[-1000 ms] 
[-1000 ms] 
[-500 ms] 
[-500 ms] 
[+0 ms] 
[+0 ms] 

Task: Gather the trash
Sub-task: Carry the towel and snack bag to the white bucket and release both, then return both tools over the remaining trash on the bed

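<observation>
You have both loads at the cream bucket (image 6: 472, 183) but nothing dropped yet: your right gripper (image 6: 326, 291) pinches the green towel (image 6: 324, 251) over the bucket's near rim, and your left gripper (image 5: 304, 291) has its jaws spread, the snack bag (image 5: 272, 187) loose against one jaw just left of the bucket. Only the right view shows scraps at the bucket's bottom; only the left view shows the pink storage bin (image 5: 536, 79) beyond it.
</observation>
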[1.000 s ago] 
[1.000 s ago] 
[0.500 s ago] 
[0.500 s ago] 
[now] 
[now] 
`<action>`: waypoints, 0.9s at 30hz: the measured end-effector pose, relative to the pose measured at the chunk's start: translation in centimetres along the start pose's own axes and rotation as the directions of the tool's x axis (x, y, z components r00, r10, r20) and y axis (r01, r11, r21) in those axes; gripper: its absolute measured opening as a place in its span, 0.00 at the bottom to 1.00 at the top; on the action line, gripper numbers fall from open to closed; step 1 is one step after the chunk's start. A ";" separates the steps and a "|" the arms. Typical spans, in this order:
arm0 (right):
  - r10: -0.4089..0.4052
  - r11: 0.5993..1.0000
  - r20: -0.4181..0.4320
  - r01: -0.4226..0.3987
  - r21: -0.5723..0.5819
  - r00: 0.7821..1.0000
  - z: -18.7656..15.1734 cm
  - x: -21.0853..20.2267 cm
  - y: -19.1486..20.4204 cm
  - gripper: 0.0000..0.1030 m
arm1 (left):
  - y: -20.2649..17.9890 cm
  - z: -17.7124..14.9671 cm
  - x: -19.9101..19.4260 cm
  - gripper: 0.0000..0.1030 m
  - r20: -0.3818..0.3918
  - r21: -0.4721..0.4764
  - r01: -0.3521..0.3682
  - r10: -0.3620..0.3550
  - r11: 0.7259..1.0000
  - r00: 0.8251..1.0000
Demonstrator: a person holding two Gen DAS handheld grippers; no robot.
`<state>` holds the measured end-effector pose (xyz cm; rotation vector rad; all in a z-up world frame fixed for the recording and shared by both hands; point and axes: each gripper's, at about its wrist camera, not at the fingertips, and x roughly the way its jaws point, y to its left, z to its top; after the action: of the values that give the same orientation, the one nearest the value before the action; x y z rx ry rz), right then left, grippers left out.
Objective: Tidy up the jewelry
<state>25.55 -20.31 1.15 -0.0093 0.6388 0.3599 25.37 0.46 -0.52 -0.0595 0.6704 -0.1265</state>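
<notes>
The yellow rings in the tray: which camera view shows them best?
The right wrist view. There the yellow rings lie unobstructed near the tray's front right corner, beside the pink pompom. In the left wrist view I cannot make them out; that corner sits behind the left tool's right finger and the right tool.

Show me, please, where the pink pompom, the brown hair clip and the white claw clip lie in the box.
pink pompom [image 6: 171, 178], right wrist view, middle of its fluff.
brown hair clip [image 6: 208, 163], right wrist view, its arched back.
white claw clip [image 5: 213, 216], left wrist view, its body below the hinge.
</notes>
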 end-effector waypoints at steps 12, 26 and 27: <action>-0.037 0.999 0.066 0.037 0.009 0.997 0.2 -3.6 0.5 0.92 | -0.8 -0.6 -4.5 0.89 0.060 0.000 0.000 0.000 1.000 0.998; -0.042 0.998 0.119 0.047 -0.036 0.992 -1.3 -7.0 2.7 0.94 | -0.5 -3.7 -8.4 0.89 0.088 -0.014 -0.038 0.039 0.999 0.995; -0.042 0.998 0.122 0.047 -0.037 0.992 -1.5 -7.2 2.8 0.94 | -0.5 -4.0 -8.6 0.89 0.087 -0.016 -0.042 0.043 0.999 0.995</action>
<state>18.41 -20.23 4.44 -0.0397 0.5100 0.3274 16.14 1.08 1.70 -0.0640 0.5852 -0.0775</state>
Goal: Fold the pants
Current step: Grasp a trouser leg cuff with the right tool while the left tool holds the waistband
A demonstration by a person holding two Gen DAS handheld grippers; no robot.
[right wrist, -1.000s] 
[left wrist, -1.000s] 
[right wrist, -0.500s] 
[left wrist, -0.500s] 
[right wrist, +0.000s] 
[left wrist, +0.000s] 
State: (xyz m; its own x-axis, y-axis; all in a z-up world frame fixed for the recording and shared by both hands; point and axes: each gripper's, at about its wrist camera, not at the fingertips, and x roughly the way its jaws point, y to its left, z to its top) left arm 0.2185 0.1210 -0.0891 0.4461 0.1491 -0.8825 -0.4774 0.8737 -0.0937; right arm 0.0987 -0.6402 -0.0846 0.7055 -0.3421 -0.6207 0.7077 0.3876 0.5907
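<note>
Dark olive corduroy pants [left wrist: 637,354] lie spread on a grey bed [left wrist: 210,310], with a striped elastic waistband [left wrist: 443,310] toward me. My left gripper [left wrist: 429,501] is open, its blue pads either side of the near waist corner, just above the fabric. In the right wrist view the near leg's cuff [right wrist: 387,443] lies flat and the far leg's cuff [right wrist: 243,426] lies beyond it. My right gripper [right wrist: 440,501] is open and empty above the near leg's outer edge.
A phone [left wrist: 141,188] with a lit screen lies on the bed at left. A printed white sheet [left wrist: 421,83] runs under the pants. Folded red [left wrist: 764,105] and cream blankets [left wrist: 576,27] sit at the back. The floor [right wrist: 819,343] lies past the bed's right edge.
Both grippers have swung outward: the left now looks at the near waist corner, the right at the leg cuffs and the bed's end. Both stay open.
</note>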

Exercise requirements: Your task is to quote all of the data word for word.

Answer to this problem:
[-1000 ms] 
[-1000 ms] 
[-500 ms] 
[-500 ms] 
[+0 ms] 
[+0 ms] 

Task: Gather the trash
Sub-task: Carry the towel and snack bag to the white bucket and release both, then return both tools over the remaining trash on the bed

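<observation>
You have both loads at the cream bucket (image 6: 472, 183) but nothing dropped yet: your right gripper (image 6: 326, 291) pinches the green towel (image 6: 324, 251) over the bucket's near rim, and your left gripper (image 5: 304, 291) has its jaws spread, the snack bag (image 5: 272, 187) loose against one jaw just left of the bucket. Only the right view shows scraps at the bucket's bottom; only the left view shows the pink storage bin (image 5: 536, 79) beyond it.
</observation>
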[1.000 s ago] 
[1.000 s ago] 
[0.500 s ago] 
[0.500 s ago] 
[now] 
[now] 
`<action>`: waypoints, 0.9s at 30hz: the measured end-effector pose, relative to the pose measured at the chunk's start: translation in centimetres along the start pose's own axes and rotation as the directions of the tool's x axis (x, y, z components r00, r10, r20) and y axis (r01, r11, r21) in those axes; gripper: its absolute measured opening as a place in its span, 0.00 at the bottom to 1.00 at the top; on the action line, gripper numbers fall from open to closed; step 1 is one step after the chunk's start. A ";" separates the steps and a "|" the arms. Typical spans, in this order:
arm0 (right):
  - r10: -0.4089..0.4052
  - r11: 0.5993..1.0000
  - r20: -0.4181..0.4320
  - r01: -0.4226..0.3987
  - r21: -0.5723..0.5819
  - r00: 0.7821..1.0000
  - z: -18.7656..15.1734 cm
  - x: -21.0853..20.2267 cm
  - y: -19.1486..20.4204 cm
  - gripper: 0.0000..0.1030 m
arm1 (left):
  - y: -20.2649..17.9890 cm
  - z: -17.7124..14.9671 cm
  - x: -19.9101..19.4260 cm
  - gripper: 0.0000..0.1030 m
  - r20: -0.3818..0.3918
  - r21: -0.4721..0.4764
  - r01: -0.3521..0.3682
  - r10: -0.3620..0.3550
  - r11: 0.7259..1.0000
  - r00: 0.8251..1.0000
Demonstrator: a person holding two Gen DAS handheld grippers; no robot.
`<state>` holds the measured end-effector pose (xyz cm; rotation vector rad; all in a z-up world frame fixed for the recording and shared by both hands; point and axes: each gripper's, at about its wrist camera, not at the fingertips, and x roughly the way its jaws point, y to its left, z to its top; after the action: of the values that give the same orientation, the one nearest the value before the action; x y z rx ry rz), right then left, grippers left out.
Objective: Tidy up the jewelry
<state>25.55 -20.31 1.15 -0.0093 0.6388 0.3599 25.37 0.46 -0.52 -0.0595 0.6704 -0.1265</state>
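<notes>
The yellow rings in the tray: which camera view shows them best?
The right wrist view. There the yellow rings lie unobstructed near the tray's front right corner, beside the pink pompom. In the left wrist view I cannot make them out; that corner sits behind the left tool's right finger and the right tool.

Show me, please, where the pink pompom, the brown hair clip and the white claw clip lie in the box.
pink pompom [image 6: 171, 178], right wrist view, middle of its fluff.
brown hair clip [image 6: 208, 163], right wrist view, its arched back.
white claw clip [image 5: 213, 216], left wrist view, its body below the hinge.
</notes>
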 end-effector waypoints at steps 12, 26 and 27: <action>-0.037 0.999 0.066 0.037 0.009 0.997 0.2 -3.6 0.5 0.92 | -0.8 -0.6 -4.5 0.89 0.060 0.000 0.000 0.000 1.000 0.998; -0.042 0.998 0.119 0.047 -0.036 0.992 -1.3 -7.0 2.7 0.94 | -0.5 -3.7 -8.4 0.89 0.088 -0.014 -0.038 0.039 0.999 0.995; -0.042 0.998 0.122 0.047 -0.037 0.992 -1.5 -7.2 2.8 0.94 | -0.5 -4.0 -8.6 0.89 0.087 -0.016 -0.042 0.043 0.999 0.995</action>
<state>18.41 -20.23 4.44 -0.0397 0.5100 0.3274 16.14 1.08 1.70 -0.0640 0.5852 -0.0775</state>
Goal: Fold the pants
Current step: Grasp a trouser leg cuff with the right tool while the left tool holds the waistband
A demonstration by a person holding two Gen DAS handheld grippers; no robot.
[right wrist, -1.000s] 
[left wrist, -1.000s] 
[right wrist, -0.500s] 
[left wrist, -0.500s] 
[right wrist, +0.000s] 
[left wrist, +0.000s] 
State: (xyz m; its own x-axis, y-axis; all in a z-up world frame fixed for the recording and shared by both hands; point and axes: each gripper's, at about its wrist camera, not at the fingertips, and x roughly the way its jaws point, y to its left, z to its top) left arm 0.2185 0.1210 -0.0891 0.4461 0.1491 -0.8825 -0.4774 0.8737 -0.0937; right arm 0.0987 -0.6402 -0.0846 0.7055 -0.3421 -0.6207 0.7077 0.3876 0.5907
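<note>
Dark olive corduroy pants [left wrist: 637,354] lie spread on a grey bed [left wrist: 210,310], with a striped elastic waistband [left wrist: 443,310] toward me. My left gripper [left wrist: 429,501] is open, its blue pads either side of the near waist corner, just above the fabric. In the right wrist view the near leg's cuff [right wrist: 387,443] lies flat and the far leg's cuff [right wrist: 243,426] lies beyond it. My right gripper [right wrist: 440,501] is open and empty above the near leg's outer edge.
A phone [left wrist: 141,188] with a lit screen lies on the bed at left. A printed white sheet [left wrist: 421,83] runs under the pants. Folded red [left wrist: 764,105] and cream blankets [left wrist: 576,27] sit at the back. The floor [right wrist: 819,343] lies past the bed's right edge.
Both grippers have swung outward: the left now looks at the near waist corner, the right at the leg cuffs and the bed's end. Both stay open.
</note>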

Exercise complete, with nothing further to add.